(WHAT TO PRODUCE) Your output is the line containing "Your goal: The" plus every line after it in the listing, reproduced exactly.

(INFORMATION SUPPLIED)
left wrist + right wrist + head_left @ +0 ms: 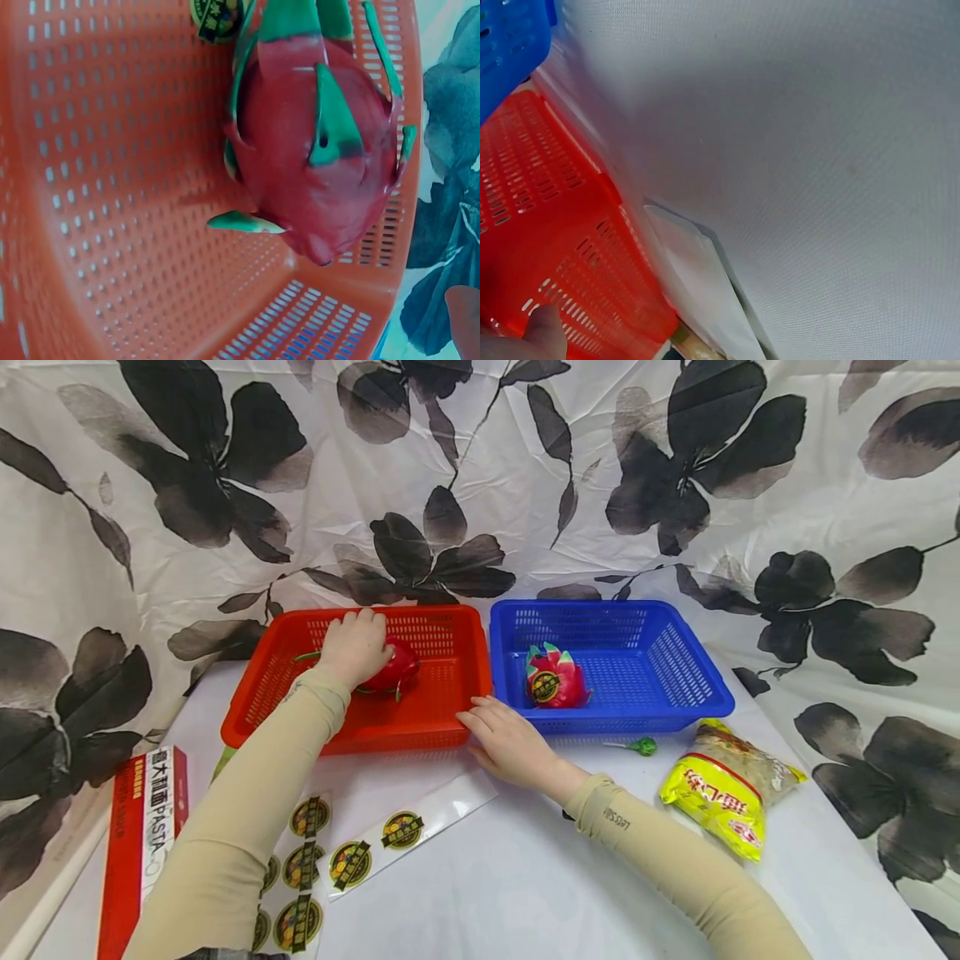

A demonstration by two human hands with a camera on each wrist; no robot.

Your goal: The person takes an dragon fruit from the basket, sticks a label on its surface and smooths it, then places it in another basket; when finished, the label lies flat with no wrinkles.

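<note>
In the head view my left hand [352, 645] reaches into the red basket [431, 720], over a red dragon fruit [397, 667] and partly hiding it. The left wrist view shows this dragon fruit [307, 150] with green-tipped scales, and a fingertip [466, 322] apart from it at the lower right. A round sticker [216, 16] shows beside the fruit at the top. My right hand [516, 742] rests its extended fingers on the basket's front right corner. In the right wrist view a digit [544, 334] overlaps the red basket wall [600, 277].
Beside the red basket stands a blue basket [637, 720] with a stickered dragon fruit [561, 681]. A green lollipop [643, 746] and a yellow macaroni bag [720, 789] lie at right. Sticker strips [442, 806] lie in front, a pasta box [142, 827] at left.
</note>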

(COMPLETED TASK)
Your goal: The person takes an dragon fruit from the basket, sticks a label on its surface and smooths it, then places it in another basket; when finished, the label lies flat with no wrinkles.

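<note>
In the head view my left hand [352, 645] reaches into the red basket [431, 720], over a red dragon fruit [397, 667] and partly hiding it. The left wrist view shows this dragon fruit [307, 150] with green-tipped scales, and a fingertip [466, 322] apart from it at the lower right. A round sticker [216, 16] shows beside the fruit at the top. My right hand [516, 742] rests its extended fingers on the basket's front right corner. In the right wrist view a digit [544, 334] overlaps the red basket wall [600, 277].
Beside the red basket stands a blue basket [637, 720] with a stickered dragon fruit [561, 681]. A green lollipop [643, 746] and a yellow macaroni bag [720, 789] lie at right. Sticker strips [442, 806] lie in front, a pasta box [142, 827] at left.
</note>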

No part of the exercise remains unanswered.